(Collection entries)
++++++
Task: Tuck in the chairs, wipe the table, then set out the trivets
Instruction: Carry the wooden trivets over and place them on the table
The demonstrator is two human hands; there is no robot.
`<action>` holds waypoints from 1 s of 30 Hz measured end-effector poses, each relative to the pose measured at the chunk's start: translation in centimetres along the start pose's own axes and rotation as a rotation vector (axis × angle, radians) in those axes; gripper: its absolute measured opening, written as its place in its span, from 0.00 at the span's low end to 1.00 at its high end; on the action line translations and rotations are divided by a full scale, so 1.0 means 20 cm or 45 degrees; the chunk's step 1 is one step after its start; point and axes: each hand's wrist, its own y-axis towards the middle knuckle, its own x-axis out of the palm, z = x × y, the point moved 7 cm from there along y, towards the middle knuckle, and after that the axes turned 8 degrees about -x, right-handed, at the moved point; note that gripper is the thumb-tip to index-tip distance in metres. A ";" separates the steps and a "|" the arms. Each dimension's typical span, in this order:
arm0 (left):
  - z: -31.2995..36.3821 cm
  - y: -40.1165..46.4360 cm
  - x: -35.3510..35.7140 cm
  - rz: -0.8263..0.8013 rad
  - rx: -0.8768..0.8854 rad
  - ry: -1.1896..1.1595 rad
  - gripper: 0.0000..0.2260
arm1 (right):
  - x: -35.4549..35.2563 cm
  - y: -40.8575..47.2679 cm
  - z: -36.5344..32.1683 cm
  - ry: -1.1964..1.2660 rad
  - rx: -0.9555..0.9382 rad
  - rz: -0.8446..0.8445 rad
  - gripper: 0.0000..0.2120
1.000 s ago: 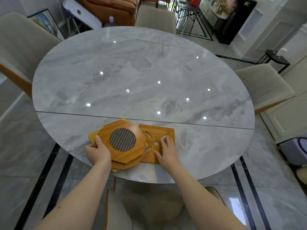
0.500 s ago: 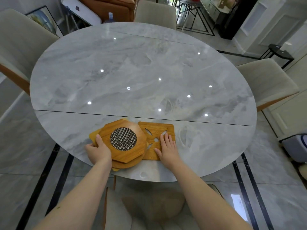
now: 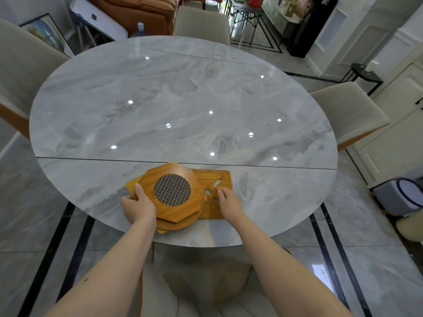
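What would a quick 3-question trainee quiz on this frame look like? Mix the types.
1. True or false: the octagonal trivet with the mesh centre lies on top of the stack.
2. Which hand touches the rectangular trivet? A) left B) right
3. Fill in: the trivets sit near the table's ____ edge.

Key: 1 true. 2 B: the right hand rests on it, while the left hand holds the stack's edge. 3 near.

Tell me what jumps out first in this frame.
A stack of wooden trivets sits at the near edge of a big oval marble table, the top one eight-sided with a round mesh centre. The left hand grips the stack's left edge, while the right hand rests on a rectangular trivet beside it. Beige chairs ring the table.
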 end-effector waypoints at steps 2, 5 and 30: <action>0.00 -0.03 0.02 -0.034 0.008 0.012 0.16 | -0.04 -0.05 0.00 0.348 0.125 0.057 0.15; 0.01 -0.12 0.07 -0.090 0.055 0.041 0.16 | -0.09 -0.14 -0.02 0.601 0.188 0.118 0.14; -0.62 -1.71 0.80 -0.857 0.342 0.362 0.16 | -1.28 -1.43 0.93 0.907 0.631 1.106 0.18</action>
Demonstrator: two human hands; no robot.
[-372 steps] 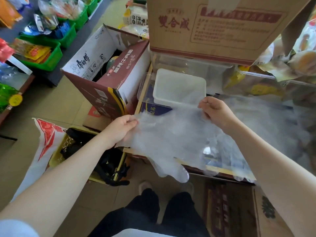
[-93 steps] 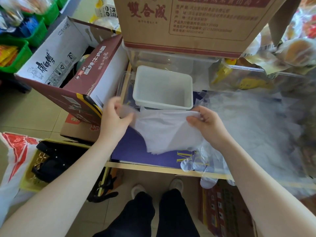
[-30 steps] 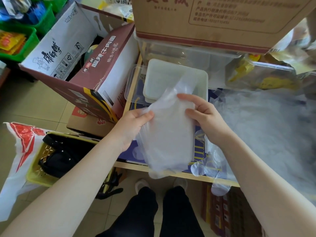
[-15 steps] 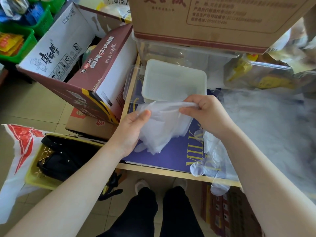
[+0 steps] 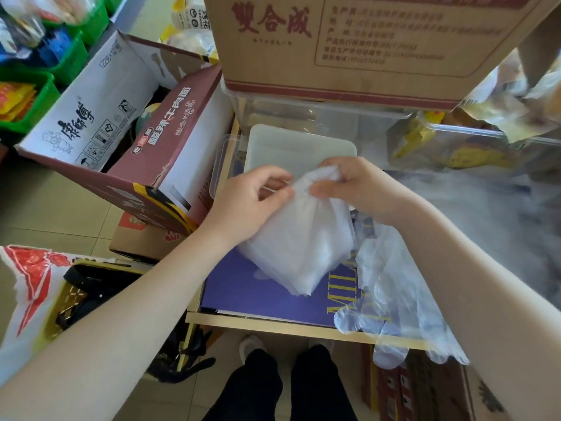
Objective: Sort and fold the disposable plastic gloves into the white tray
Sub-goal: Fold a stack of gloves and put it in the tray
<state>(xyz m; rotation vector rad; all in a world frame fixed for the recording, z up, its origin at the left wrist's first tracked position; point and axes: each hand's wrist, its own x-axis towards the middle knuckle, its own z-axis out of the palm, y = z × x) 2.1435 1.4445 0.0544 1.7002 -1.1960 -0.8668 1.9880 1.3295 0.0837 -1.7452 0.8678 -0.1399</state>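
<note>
Both hands are gripping the top edge of a folded bundle of gloves (image 5: 299,241), which is hanging over the purple sheet (image 5: 249,288) covering the worktop, just in front of the white tray (image 5: 291,147). The left hand (image 5: 246,202) is pinching the bundle between thumb and fingers; the right hand (image 5: 361,185) is bunching the same edge (its fingers curled tight around the plastic). The tray is sitting at the worktop's far left corner. Loose gloves (image 5: 391,299) are lying on the right side, some drooping over the near edge (image 5: 273,326).
</note>
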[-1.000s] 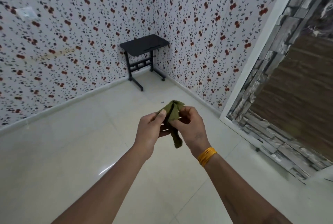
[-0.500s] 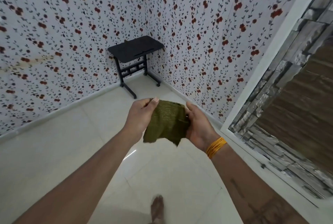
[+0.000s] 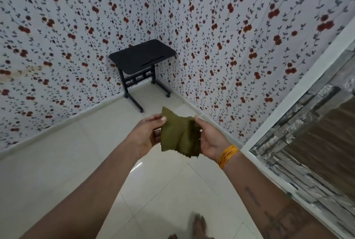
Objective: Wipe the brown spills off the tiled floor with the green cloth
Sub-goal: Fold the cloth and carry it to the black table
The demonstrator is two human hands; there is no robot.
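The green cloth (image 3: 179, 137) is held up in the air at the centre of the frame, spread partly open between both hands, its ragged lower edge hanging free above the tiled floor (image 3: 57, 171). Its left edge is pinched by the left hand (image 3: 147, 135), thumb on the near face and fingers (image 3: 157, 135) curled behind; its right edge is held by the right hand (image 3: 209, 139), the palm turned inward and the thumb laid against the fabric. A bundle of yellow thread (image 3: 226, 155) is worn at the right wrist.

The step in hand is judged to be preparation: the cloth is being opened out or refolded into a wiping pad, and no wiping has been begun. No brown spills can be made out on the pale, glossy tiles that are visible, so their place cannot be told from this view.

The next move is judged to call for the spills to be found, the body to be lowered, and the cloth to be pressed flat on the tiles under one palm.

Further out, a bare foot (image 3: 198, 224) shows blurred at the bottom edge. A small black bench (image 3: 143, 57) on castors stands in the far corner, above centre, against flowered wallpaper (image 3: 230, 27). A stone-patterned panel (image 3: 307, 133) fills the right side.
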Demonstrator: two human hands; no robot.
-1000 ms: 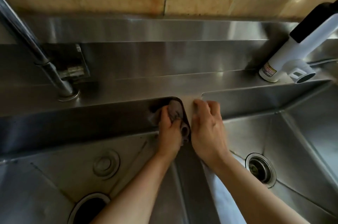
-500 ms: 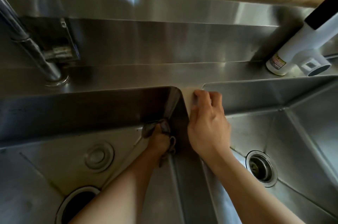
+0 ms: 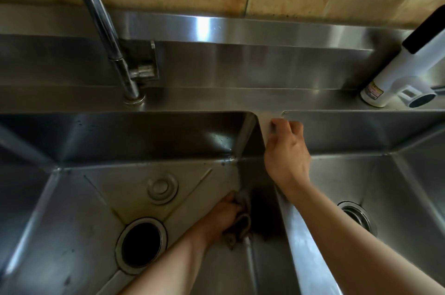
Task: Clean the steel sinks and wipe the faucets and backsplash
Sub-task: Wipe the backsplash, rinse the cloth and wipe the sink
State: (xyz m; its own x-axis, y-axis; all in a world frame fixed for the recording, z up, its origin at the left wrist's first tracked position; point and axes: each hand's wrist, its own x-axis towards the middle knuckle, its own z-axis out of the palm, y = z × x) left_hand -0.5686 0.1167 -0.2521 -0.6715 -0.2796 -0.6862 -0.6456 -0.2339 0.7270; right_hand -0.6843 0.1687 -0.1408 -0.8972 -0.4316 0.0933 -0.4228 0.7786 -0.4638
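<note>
Head view: nearest, left hand (image 3: pixel 225 214) low in the left sink (image 3: pixel 72 210), fingers curled round a grey cloth (image 3: pixel 240 224) against the divider wall; farther, right hand (image 3: pixel 286 150) on the divider (image 3: pixel 303 246), fingers bent over its far end; beyond, steel faucet (image 3: pixel 108 36), white faucet (image 3: pixel 407 70), backsplash (image 3: pixel 240 61)

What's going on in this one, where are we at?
A person is cleaning a steel double sink. The left hand grips a grey cloth low in the left basin, against the wall below the divider. The right hand braces on top of the divider, fingers curled over its far end. The chrome faucet and white faucet are untouched.
</note>
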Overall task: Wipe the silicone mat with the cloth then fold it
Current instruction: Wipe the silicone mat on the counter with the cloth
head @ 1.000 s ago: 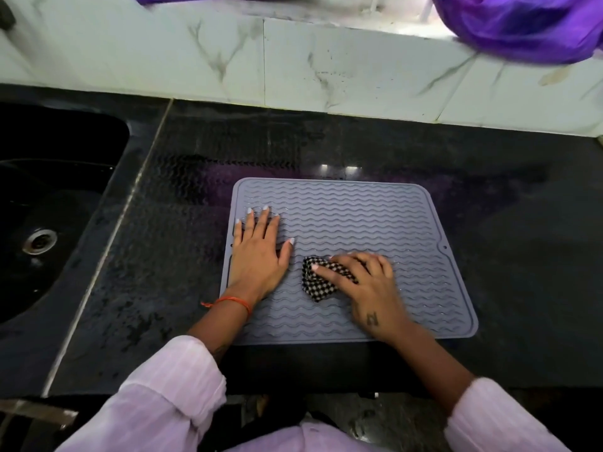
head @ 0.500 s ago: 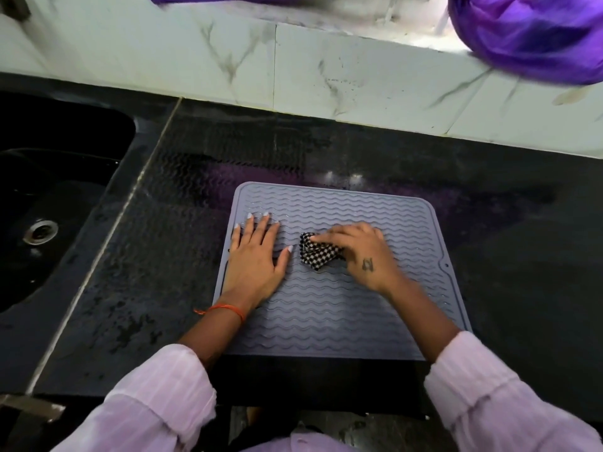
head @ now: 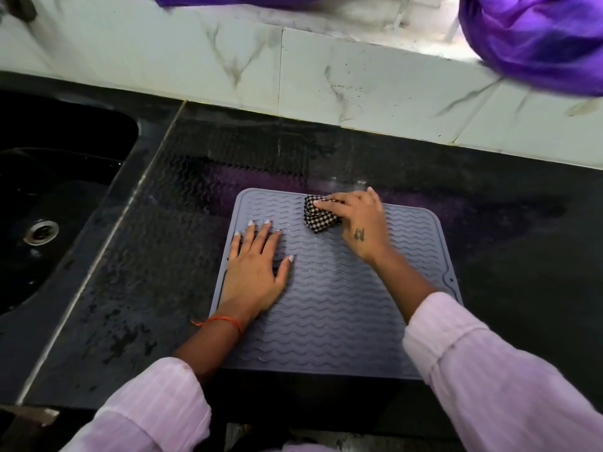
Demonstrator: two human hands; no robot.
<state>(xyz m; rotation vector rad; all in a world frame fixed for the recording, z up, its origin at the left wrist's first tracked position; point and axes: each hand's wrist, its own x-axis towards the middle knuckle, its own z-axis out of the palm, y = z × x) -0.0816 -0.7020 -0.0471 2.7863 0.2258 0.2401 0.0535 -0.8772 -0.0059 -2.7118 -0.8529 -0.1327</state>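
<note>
A grey silicone mat with wavy ridges lies flat on the black counter, its near edge at the counter's front. My left hand lies flat with spread fingers on the mat's left side. A small bunched black-and-white checked cloth sits near the mat's far edge. My right hand covers the cloth's right part, its fingers curled over it and pressing it onto the mat.
A black sink with a metal drain lies to the left. The black counter looks wet around the mat. A marble-tiled backsplash rises behind, with purple fabric on the ledge at upper right.
My right hand has slid the cloth from the mat's middle toward its far edge. My left hand has stayed flat on the mat's left side.
</note>
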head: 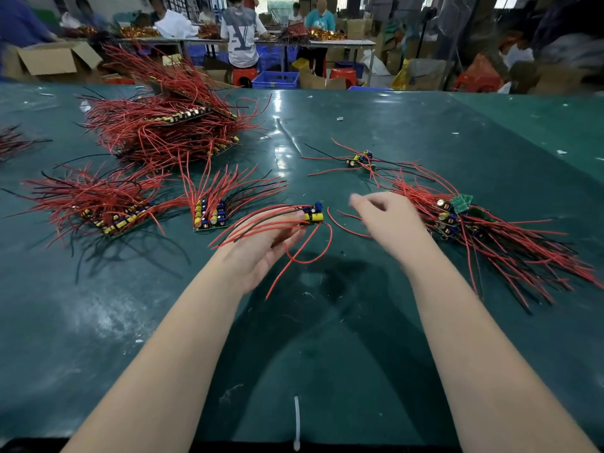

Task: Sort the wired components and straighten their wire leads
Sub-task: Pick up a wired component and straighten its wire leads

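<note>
Two bare hands work over a green table point(408, 132). The left hand point(264, 246) pinches a small circuit board point(313, 214) at its fingertips, its red leads point(258, 223) trailing toward seven o'clock, one looping down. The right hand point(382, 217) is blurred, fingers loosely spread, holding nothing, just beside an unsorted pile point(483, 237) at three o'clock. Sorted stacks point(209, 210) lie at ten o'clock.
</note>
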Demonstrator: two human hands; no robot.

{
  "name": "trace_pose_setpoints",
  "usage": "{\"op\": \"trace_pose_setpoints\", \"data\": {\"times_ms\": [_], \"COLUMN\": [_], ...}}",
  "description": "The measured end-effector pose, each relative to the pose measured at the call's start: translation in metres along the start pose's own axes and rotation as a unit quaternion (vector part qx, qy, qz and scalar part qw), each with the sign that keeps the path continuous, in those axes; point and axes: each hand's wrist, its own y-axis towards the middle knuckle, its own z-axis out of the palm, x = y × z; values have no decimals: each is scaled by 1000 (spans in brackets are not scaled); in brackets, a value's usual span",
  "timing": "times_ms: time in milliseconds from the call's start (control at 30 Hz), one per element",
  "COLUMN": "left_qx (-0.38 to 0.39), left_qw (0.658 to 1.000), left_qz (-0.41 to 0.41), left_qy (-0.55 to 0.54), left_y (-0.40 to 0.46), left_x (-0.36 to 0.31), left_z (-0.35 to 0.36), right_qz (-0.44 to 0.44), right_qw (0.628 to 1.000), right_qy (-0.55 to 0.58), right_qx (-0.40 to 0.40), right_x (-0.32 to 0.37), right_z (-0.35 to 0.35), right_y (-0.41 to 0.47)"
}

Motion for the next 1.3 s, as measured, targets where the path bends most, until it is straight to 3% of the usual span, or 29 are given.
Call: {"op": "trace_pose_setpoints", "data": {"times_ms": [67, 100, 267, 700, 1300], "left_qx": [7, 11, 60, 121, 78], "left_qw": [1000, 1000, 998, 987, 994], "left_qz": [8, 12, 11, 23, -26], "left_qy": [2, 4, 29, 100, 75], "left_y": [-1, -2, -5, -7, -10], "left_x": [0, 0, -1, 0, -4], "left_z": [1, 1, 0, -3, -3], "right_qz": [27, 29, 53, 74, 1], "right_qw": [965, 943, 910, 884, 876], "right_qy": [226, 280, 367, 403, 378], "right_qx": [133, 177, 186, 224, 300], "right_x": [11, 13, 12, 8, 1], "right_z": [7, 9, 11, 8, 6], "right_y": [-8, -11, -13, -11, -6]}}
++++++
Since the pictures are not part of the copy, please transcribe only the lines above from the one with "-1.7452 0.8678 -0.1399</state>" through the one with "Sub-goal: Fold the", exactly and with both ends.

<state>(xyz m; rotation vector rad; all in a world frame fixed for the recording, z up, its origin at the left wrist's first tracked position; point and axes: each hand's wrist, its own x-axis towards the middle knuckle, its own z-axis out of the palm, y = z × x) 2.1435 1.4445 0.0544 1.7002 -1.1960 -0.8668 1.9880 1.3295 0.0837 -1.7452 0.8678 -0.1399</state>
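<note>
Both hands are gripping the top edge of a folded bundle of gloves (image 5: 299,241), which is hanging over the purple sheet (image 5: 249,288) covering the worktop, just in front of the white tray (image 5: 291,147). The left hand (image 5: 246,202) is pinching the bundle between thumb and fingers; the right hand (image 5: 361,185) is bunching the same edge (its fingers curled tight around the plastic). The tray is sitting at the worktop's far left corner. Loose gloves (image 5: 391,299) are lying on the right side, some drooping over the near edge (image 5: 273,326).
</note>
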[-1.000s] 
[-0.500s] 
[+0.000s] 
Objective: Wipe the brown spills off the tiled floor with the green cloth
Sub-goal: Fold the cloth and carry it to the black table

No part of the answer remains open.